Problem: All lines below are to be transcribed exactly.

#####

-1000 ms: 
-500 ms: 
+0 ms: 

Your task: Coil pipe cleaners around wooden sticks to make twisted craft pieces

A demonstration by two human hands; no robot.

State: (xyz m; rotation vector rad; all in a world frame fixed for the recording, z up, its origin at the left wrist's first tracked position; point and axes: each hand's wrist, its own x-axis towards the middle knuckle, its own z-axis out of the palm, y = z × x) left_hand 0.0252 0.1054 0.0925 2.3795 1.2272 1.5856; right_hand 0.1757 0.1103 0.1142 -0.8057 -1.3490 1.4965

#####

Answer for this exercise:
-1000 ms: 
-500 ms: 
+0 ms: 

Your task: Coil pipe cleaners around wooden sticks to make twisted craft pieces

A demonstration by two human hands; no robot.

State: (xyz m; rotation vector rad; all in a world frame fixed for the recording, z up, its origin at the left wrist's first tracked position; point and axes: each hand's wrist, its own x-axis towards the middle knuckle, its own z-axis out of the palm, y = z × x) left_hand 0.0252 0.1054 0.0925 2.3795 1.2272 1.5856; right_hand 0.1757 0.1103 0.1142 -0.8057 -1.3490 1.4965

What the exercise asked for is now complete.